University of Denver launches tool tracking artificial intelligence laws across the country
DENVER — Artificial intelligence has become a frequent topic at the Colorado State Capitol, with lawmakers discussing and passing dozens of bills to regulate the technology in recent years.
Now, a new tool built by the Center for Analytics and Innovation with Data (CAID) at the University of Denver (DU) is tracking not only all the AI bills in Colorado, but hundreds more across the country.
The dashboard known as the U.S. State AI Policy Tracker is free to the public, collecting information on the more than one million total bills being discussed by state lawmakers and compiling a list of AI-related legislation. Those AI bills are then shown in a searchable format, along with data on when and how often states are passing legislation to address the transformative and controversial tech.
PREVIOUS COVERAGE: Colorado lawmakers approve rewrite of landmark AI law addressing algorithmic discrimination
Assistant Professor of the Practice at DU Stefani Langehennig said the goal is for “people can see for themselves what their own states are doing.”
“Congress hasn't passed comprehensive AI legislation, and the states have really become these laboratories of democracy or these places where it's happening,” she explained.
Langehennig acknowledges the tool also used AI to “clean” its code and make it “much more organized and much more accurate.”

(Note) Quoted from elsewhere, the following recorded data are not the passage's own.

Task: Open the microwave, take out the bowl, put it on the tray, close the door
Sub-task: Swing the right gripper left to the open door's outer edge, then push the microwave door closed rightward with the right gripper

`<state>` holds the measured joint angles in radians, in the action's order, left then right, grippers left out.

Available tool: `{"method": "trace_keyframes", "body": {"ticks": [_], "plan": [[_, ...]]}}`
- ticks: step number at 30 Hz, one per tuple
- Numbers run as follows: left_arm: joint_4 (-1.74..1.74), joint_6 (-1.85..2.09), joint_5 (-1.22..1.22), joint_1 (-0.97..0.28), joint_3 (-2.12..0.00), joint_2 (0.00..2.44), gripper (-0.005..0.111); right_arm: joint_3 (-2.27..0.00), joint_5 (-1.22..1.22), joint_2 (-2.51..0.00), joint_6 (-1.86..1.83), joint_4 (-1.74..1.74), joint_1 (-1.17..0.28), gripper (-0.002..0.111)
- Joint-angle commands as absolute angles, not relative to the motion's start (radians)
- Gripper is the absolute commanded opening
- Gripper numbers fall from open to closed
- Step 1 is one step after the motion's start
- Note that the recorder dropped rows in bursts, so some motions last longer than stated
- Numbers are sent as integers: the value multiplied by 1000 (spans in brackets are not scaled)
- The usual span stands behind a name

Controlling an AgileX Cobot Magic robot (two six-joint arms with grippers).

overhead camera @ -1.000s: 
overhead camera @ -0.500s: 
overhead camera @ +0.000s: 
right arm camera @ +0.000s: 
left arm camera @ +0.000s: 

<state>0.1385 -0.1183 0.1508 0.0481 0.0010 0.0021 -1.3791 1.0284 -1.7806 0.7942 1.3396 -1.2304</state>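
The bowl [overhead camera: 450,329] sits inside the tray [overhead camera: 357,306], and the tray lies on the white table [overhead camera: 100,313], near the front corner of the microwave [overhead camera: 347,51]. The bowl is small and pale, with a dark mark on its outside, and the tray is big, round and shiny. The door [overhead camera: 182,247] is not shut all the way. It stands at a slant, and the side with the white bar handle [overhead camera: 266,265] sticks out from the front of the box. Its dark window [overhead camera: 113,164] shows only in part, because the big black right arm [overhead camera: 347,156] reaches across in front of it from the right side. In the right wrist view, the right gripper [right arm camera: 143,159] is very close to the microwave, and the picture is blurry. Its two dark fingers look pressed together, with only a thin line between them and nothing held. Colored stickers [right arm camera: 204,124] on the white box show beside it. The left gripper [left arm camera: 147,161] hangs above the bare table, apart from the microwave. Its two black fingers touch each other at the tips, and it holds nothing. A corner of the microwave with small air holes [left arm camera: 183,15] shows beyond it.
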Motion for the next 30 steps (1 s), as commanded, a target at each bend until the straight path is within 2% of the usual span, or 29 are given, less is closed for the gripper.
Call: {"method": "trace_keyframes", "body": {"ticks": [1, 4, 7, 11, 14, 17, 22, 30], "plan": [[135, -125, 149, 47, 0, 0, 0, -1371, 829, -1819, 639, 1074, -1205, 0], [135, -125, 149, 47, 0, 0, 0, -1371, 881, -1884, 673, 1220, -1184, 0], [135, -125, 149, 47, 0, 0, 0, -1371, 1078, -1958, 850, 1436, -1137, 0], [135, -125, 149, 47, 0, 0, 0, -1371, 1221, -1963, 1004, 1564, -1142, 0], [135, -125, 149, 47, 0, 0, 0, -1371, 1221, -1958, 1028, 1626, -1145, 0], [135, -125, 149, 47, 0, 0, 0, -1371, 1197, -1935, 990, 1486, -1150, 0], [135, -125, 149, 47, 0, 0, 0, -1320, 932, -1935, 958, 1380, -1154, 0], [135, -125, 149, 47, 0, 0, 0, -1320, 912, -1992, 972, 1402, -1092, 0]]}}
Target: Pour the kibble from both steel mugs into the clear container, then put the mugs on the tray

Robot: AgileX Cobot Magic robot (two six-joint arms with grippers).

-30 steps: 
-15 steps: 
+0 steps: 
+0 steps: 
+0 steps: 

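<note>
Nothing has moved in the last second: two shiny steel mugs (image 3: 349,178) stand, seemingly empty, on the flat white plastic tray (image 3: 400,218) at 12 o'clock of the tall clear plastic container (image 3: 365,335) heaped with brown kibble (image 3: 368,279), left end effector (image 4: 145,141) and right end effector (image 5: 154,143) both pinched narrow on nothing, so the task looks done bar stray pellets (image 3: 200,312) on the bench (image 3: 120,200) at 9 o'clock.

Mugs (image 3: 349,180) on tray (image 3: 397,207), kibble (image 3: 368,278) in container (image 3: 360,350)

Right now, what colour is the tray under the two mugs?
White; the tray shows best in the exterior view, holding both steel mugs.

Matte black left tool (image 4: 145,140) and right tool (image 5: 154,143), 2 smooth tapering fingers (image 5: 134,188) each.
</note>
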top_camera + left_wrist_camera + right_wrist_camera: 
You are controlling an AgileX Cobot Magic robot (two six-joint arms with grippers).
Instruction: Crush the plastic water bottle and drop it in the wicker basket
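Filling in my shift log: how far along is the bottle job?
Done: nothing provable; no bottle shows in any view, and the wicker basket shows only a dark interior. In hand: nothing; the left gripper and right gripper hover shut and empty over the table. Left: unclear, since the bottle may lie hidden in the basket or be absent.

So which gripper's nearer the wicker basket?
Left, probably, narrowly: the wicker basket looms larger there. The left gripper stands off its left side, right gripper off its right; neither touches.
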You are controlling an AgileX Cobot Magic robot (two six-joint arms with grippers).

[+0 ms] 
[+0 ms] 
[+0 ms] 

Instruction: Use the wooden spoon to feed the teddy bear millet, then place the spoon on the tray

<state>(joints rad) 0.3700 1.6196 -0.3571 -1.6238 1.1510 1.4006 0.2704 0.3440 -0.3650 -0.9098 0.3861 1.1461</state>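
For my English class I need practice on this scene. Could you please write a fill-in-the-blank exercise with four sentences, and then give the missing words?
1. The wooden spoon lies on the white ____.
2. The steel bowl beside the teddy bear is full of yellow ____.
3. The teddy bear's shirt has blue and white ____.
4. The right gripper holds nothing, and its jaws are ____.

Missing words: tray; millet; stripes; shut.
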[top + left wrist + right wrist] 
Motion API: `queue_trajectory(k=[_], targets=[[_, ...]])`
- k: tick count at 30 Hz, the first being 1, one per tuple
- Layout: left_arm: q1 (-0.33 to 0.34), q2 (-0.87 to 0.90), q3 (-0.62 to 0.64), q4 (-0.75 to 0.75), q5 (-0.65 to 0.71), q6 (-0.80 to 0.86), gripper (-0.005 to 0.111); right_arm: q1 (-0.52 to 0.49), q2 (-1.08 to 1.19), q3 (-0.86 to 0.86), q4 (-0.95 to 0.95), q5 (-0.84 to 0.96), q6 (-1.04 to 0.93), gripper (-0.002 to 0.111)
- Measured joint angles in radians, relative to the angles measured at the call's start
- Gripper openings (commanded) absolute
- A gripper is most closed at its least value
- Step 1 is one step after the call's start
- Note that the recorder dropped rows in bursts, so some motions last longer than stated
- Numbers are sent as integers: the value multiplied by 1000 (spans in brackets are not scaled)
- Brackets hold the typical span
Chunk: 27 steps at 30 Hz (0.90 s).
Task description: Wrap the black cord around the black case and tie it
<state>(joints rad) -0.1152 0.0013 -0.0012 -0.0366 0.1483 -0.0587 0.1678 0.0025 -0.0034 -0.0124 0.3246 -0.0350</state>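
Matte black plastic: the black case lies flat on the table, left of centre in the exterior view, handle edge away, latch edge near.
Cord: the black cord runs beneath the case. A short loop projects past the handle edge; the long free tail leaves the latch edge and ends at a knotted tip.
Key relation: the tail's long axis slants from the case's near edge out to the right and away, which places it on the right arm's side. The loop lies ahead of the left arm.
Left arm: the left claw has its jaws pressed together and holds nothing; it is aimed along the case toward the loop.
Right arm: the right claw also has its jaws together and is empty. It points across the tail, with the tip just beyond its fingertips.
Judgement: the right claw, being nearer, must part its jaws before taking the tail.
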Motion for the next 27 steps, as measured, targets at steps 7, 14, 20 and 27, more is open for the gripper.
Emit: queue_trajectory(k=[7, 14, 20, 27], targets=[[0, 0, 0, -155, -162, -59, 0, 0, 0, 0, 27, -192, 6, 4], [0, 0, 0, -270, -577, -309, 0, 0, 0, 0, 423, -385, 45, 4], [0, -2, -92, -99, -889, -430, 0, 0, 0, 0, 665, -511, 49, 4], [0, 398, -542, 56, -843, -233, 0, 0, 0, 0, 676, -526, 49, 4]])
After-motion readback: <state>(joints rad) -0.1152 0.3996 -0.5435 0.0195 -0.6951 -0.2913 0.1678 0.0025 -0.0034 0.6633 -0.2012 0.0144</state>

“I think it's really important to be transparent about that,” she said. “We definitely use AI to help us out here, but I do also want to say that that comes with being very, very careful in validating what [AI has] done. My graduate assistants, who are working in our center, have been tremendously helpful with this, and just making sure that everything we want it to do is actually being done.”
While Langehennig said curiosity about the topic piqued her interest to build a way to track these discussions and new state laws, she said it’s also a practical issue for companies using AI operating across different states.
“AI policy is now what I consider to be business policy,” she said. “Companies that are operating in, say, five to 10 states, may face five to 10 states’ different AI rules, right? And that patchwork of laws is a real compliance challenge. And so I think just practically we need to understand what's happening here, and our students need to understand what's happening here. And our students are working on this tool… This is what I consider analytics in service of the public good, and that's sort of the whole reason I do what I do here at DU.”
Langehennig said the team has gotten thanks from lawyers and lawmakers in Colorado, as well as out of state, who say the tool makes it easier to track a torrential flow of legislation activity nationwide.